Niezrozumiałe jest pominięcie w propozycjach zwiedzania miasta sławnego Pałacu Lucerna, chociaż uwzględniono pobliski dom „U Nováků”, niegdyś sklep z 1904 roku, w czasach komunistycznych ogromna sala bilardowa – w niedziele miejsce znanej daleko poza Czechosłowacją giełdy filatelistycznej, a dopiero ostatnio kasyno. A przecież przepiękną secesyjną Lucernę ze sławną Latarnią zbudował dziadek pierwszego prezydenta Republiki Czeskiej Vaclava Havla, mieścił się tam teatr, a później i dotychczas najstarsze praskie kino. Budynek ten odzyskała rodzina i jego obecną właścicielką jest Dagmara Havlová, bratowa „Vaška”, jak nazywany jest Vaclav Havel.

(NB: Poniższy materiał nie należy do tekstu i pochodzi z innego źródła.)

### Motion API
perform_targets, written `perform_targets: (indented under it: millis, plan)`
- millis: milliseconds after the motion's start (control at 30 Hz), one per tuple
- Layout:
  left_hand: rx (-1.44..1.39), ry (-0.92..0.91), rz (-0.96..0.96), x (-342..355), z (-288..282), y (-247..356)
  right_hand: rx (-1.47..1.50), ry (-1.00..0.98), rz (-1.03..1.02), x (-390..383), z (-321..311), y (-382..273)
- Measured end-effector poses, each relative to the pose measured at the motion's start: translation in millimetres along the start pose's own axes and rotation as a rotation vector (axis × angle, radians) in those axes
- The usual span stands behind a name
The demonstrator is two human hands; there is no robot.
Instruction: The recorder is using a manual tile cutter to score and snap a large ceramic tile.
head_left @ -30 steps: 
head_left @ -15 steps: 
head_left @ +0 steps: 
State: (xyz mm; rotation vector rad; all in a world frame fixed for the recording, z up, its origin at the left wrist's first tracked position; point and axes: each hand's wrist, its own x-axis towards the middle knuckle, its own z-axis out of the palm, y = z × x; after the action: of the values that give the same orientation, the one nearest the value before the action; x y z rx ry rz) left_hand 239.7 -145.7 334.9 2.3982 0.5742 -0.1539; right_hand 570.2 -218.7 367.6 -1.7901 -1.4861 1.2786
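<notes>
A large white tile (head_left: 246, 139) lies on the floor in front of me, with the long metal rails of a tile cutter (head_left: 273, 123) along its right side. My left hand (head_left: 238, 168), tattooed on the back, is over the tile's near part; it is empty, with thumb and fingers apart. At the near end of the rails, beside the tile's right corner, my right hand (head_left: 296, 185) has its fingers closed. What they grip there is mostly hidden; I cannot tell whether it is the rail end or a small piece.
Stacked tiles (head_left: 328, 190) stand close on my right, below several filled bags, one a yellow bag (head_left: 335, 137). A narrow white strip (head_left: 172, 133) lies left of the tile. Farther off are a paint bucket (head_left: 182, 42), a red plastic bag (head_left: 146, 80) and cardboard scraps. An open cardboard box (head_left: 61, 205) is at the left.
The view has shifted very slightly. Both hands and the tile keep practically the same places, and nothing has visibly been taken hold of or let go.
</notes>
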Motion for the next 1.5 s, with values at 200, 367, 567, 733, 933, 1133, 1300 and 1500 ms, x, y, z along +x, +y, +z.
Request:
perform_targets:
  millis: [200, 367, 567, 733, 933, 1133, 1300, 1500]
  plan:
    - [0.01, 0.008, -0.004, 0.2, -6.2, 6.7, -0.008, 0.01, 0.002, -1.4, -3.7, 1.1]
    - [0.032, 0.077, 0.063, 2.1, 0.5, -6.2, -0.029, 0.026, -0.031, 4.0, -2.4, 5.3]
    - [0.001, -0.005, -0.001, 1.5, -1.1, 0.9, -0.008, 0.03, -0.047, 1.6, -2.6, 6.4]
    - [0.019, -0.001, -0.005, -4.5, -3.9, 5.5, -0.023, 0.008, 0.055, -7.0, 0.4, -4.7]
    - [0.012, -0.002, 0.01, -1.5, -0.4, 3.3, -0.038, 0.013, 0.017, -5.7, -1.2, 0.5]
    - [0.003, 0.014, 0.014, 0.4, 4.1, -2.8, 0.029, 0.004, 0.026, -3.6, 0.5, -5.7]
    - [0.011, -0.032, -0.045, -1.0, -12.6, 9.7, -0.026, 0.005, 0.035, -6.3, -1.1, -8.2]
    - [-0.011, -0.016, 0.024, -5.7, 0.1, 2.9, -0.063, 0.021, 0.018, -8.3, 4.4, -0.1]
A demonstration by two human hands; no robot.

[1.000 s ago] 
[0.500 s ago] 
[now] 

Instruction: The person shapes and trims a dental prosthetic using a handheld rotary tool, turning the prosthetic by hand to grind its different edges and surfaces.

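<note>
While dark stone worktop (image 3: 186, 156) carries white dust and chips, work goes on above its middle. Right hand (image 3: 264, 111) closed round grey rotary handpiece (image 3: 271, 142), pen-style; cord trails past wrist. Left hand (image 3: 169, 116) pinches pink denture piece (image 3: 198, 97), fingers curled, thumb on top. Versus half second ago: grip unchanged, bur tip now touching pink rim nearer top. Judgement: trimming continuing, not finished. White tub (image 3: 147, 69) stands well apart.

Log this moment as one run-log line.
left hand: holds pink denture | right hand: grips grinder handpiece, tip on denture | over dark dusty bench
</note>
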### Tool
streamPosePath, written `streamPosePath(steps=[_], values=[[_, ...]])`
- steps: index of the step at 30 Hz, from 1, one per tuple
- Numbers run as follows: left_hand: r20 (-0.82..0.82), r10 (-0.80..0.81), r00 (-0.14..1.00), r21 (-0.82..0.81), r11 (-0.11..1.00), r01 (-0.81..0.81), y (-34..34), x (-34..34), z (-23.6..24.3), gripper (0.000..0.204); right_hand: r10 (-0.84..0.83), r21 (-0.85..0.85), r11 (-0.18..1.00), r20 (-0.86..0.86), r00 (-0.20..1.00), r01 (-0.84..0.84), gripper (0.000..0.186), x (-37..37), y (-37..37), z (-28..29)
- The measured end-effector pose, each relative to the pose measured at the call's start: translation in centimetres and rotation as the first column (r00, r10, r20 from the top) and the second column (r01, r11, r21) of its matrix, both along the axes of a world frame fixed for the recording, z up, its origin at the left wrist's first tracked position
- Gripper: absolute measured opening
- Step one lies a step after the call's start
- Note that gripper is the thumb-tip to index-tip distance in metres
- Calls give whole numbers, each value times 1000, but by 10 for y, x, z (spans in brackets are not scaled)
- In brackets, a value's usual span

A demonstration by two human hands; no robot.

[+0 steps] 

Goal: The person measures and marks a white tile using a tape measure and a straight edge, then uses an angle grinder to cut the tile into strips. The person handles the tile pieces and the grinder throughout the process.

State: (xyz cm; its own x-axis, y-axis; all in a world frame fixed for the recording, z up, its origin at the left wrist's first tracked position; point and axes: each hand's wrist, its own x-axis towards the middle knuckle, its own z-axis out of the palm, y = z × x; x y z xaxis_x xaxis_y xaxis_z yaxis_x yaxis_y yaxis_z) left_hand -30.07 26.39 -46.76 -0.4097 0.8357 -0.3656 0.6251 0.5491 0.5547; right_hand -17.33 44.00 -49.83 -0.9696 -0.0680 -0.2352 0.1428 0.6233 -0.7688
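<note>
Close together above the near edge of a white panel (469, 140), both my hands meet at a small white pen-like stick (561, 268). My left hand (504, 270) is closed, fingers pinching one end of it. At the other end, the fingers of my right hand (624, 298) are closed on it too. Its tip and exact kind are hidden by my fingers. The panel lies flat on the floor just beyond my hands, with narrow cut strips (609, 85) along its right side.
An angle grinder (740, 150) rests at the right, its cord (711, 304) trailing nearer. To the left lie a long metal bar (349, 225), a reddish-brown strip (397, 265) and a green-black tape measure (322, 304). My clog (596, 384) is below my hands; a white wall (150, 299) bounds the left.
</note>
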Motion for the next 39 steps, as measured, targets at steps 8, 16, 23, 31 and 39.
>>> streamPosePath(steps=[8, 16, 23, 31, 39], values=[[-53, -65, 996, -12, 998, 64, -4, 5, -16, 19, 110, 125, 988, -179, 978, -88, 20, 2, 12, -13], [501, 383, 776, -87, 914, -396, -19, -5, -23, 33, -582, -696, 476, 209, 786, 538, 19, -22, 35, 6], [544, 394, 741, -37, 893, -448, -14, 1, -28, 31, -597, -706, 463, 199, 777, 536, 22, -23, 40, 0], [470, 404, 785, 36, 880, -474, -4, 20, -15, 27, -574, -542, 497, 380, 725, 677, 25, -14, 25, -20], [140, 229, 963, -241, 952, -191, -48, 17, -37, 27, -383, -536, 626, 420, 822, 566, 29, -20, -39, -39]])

Poza ciekawą architekturą i secesyjnymi wnętrzami – jednym z punktów wycieczek – atrakcją Pałacu Lucerna jest szydercza parodia jednej z czeskich świętości, pomnika Św. Wacława stojącego w górnej części „Vaclaváka” przed Muzeum Narodowym. Ta spatynowana na brąz rzeźba w styropianie, wykonana w latach 90-tych XX w, przedstawia w skali 1:1 św. Wacława siedzącego na… brzuchu konia podwieszonego pod sufitem za wszystkie nogi, z łbem opadającym w dół jak po zarżnięciu.
Drobniejszych pominięć lub niedopowiedzeń jest więcej. Np. w opisie „3 – gwiazdkowego” kościoła św. Mikołaja na Małej Stranie brak informacji, że jest to muzeum, chociaż wymieniono cenę wstępu do niego. We włamanej w tekst informacji o pomniku Stalina ( nie posągu, jak piszą autorzy, bo był to ogromny poziomy monument z Wielkim Wodzem prowadzącym do zwycięstwa tłum robotników i chłopów ) warto chyba było dodać, że jego autor na wiadomość o zburzeniu jego „arcydzieła” popełnił z rozpaczy samobójstwo.
W informacji o przebogatym w oryginalne eksponaty Muzeum Lotnictwa na lotnisku w Kbelach, zabrakło chociażby wzmianki, że eksponowany jest tam również skafander, hełm i inne pamiątki które miał ze sobą w Kosmosie pierwszy czechosłowacki ( i w ogóle nie radziecki ) kosmonauta Vladimir Remek. We wstawce informacyjnej o Janie Husie warto też było dodać, że nie tylko, mimo posiadania „listu żelaznego” został on na soborze w Konstancji skazany na śmierć, ale i spalony żywcem na stosie.
To w sumie jednak drobiazgi, które warto chyba uwzględnić, bądź poprawić, w następnych wydaniach. Bo raczej nie mam wątpliwości, że będą się one ukazywać. Jest to bowiem, jak już zaznaczyłem na wstępie jego omawiania, bardzo dobry przewodnik, który z całą odpowiedzialnością mogę polecić czytelnikom.
Cezary Rudziński
PRAGA. Przewodnik Michelina z serii Udany Weekend. Praca zbiorowa, wyd. Bezdroża. Wydanie I, Kraków 2009, str. 144.